Task goal: Of all the entries below, retype only the lines from the one with "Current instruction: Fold" through the one with "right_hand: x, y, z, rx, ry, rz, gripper", exactly as they appear.

Input records:
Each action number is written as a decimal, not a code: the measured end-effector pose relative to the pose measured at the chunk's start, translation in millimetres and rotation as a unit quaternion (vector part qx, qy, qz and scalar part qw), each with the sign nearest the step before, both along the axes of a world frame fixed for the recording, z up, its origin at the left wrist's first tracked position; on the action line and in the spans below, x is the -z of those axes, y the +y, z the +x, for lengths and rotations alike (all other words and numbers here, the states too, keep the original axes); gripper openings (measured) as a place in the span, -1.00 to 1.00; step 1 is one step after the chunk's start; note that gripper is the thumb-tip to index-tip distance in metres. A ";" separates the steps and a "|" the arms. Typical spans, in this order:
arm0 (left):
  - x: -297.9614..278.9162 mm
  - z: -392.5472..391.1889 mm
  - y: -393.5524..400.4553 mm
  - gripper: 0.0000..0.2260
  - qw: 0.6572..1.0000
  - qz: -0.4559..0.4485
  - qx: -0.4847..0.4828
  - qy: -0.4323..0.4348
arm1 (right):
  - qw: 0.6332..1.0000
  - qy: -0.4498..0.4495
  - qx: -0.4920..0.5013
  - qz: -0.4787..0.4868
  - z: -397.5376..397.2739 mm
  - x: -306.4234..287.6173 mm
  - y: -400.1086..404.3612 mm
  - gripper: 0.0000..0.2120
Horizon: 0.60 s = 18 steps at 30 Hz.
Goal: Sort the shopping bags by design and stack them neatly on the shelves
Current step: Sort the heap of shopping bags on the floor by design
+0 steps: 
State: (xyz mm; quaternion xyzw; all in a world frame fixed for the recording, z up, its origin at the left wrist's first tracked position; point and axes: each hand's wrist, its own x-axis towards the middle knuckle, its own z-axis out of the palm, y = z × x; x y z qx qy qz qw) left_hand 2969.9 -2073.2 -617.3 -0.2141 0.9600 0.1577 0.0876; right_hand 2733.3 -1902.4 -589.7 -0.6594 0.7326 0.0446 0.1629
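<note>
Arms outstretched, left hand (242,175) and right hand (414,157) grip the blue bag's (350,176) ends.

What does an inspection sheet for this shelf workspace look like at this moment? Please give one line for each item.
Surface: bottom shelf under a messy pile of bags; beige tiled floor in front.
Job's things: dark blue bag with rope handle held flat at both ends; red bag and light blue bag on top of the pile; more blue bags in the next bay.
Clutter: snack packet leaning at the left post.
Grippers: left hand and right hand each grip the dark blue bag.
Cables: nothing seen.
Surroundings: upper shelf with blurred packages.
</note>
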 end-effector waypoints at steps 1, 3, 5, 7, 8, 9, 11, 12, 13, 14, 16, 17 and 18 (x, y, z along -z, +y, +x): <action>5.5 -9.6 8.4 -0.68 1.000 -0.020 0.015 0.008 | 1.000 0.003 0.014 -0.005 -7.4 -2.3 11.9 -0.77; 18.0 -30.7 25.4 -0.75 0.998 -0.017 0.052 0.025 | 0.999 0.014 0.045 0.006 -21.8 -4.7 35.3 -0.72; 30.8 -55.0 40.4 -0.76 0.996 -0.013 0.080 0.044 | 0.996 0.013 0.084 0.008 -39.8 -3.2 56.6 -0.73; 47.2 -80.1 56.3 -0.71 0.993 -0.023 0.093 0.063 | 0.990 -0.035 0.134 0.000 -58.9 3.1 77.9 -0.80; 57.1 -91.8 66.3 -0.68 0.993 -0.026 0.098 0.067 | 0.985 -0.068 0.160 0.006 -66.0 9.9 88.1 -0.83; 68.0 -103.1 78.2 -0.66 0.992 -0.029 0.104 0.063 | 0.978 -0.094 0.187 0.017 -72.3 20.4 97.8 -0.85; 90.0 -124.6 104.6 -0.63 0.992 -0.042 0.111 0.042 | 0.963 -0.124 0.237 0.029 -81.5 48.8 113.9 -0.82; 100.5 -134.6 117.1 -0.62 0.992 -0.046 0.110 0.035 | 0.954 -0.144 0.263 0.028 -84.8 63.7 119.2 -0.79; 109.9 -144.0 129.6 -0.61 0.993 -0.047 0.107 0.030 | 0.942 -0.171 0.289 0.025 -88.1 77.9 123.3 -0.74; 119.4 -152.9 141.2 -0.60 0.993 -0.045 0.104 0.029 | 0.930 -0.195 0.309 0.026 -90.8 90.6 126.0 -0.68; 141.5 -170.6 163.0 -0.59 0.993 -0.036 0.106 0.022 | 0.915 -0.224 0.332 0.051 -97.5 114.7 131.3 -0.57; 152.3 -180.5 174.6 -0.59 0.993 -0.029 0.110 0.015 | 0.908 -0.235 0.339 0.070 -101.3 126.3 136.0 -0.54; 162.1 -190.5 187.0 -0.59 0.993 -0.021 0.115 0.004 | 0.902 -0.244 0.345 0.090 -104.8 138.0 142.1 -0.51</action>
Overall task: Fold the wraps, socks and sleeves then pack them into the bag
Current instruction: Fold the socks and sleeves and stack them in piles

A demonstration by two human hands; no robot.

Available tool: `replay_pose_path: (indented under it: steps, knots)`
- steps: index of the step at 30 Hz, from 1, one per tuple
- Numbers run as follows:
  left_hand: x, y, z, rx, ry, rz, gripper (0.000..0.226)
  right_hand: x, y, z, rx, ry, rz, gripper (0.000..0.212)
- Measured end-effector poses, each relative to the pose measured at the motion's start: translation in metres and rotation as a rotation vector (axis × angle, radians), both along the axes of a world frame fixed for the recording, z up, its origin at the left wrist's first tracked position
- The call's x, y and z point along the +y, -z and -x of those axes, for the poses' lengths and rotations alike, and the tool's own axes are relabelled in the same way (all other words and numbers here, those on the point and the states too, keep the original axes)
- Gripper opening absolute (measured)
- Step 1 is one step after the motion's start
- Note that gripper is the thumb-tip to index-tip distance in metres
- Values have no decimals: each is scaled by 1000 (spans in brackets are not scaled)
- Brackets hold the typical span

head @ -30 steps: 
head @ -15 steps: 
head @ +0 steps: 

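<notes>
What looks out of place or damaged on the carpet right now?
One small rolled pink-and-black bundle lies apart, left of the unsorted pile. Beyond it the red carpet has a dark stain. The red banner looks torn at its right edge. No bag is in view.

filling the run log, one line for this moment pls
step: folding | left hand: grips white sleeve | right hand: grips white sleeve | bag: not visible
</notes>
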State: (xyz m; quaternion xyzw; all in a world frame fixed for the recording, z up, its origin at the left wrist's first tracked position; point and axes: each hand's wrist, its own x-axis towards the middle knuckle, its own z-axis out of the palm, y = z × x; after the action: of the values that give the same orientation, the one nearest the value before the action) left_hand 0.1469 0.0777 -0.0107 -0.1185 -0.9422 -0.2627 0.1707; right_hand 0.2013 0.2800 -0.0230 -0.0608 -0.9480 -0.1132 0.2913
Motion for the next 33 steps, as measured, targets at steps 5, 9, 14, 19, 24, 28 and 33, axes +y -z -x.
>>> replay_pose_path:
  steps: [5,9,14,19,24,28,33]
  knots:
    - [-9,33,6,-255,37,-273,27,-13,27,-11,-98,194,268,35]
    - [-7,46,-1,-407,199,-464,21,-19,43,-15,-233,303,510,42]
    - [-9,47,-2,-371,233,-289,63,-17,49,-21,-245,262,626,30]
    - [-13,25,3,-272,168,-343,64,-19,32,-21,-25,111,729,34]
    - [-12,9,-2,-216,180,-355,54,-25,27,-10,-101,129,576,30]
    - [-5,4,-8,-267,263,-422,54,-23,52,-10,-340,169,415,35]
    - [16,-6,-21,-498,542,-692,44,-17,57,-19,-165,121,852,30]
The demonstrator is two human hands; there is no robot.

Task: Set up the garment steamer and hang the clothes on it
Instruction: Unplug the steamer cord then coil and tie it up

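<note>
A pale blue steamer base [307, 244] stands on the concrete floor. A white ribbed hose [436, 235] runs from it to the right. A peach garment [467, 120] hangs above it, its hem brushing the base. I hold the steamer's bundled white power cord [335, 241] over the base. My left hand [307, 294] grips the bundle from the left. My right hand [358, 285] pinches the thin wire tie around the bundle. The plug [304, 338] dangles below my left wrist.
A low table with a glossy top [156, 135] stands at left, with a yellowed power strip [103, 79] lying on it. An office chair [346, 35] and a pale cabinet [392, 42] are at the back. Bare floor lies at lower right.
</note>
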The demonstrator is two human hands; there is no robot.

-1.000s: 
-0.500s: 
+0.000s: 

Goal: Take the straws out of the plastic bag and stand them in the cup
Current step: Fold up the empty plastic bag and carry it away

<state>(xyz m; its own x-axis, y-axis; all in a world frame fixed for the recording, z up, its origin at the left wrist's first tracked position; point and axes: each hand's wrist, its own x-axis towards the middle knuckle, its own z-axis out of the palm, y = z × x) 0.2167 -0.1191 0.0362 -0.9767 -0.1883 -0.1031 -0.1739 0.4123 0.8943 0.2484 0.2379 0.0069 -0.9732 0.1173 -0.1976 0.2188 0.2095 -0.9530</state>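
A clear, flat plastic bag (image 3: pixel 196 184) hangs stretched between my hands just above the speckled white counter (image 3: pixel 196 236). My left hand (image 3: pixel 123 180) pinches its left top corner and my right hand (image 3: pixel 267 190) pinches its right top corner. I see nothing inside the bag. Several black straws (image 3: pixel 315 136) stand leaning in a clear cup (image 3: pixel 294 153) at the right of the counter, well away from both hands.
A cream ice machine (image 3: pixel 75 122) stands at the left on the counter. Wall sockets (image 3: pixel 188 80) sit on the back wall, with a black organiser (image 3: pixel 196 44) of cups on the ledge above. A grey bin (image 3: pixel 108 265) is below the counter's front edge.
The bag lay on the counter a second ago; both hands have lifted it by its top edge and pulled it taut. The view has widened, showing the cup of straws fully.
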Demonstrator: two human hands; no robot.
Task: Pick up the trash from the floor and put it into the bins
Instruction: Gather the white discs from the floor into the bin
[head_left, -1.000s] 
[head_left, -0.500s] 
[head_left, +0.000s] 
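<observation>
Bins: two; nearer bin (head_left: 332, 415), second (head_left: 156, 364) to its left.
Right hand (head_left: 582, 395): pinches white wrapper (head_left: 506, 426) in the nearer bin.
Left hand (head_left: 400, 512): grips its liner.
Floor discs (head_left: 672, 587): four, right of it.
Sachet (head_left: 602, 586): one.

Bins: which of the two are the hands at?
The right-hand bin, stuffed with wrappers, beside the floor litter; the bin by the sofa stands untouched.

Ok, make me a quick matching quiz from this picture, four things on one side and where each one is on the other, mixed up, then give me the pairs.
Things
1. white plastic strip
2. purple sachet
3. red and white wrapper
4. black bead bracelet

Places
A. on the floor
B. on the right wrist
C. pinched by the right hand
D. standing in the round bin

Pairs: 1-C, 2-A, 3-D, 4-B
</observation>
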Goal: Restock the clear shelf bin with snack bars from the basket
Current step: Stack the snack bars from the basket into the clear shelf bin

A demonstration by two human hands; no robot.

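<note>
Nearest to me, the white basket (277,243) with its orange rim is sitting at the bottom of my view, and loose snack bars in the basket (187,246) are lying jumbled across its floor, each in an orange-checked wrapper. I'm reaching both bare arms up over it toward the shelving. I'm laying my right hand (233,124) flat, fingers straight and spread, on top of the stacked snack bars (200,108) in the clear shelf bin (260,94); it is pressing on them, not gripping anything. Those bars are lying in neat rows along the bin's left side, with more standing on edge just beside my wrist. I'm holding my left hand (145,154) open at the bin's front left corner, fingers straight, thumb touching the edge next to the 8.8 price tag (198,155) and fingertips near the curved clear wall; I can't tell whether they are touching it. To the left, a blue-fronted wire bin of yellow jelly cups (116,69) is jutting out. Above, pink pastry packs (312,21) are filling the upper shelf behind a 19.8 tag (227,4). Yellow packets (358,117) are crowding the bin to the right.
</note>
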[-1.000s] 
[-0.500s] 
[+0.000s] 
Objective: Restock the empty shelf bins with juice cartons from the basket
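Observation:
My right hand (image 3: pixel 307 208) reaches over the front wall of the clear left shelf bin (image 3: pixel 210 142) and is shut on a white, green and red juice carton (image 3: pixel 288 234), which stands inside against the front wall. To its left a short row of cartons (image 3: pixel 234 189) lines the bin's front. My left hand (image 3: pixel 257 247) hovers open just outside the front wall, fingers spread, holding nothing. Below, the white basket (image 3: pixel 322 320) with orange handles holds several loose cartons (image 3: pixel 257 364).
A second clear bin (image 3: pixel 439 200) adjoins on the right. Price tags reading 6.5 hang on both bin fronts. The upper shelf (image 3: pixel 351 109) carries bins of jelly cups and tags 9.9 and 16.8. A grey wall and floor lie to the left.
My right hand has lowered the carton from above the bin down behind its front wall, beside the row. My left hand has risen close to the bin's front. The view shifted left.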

Your solution:
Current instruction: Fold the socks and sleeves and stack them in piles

A demonstration by two human hands; no robot.

Available tool: `replay_pose_path: (indented under it: steps, knots)`
- steps: index of the step at 30 Hz, from 1, one per tuple
- Numbers run as follows:
  left_hand: x, y, z, rx, ry, rz, gripper (0.000..0.226)
  right_hand: x, y, z, rx, ry, rz, gripper (0.000..0.212)

That finishes the exercise.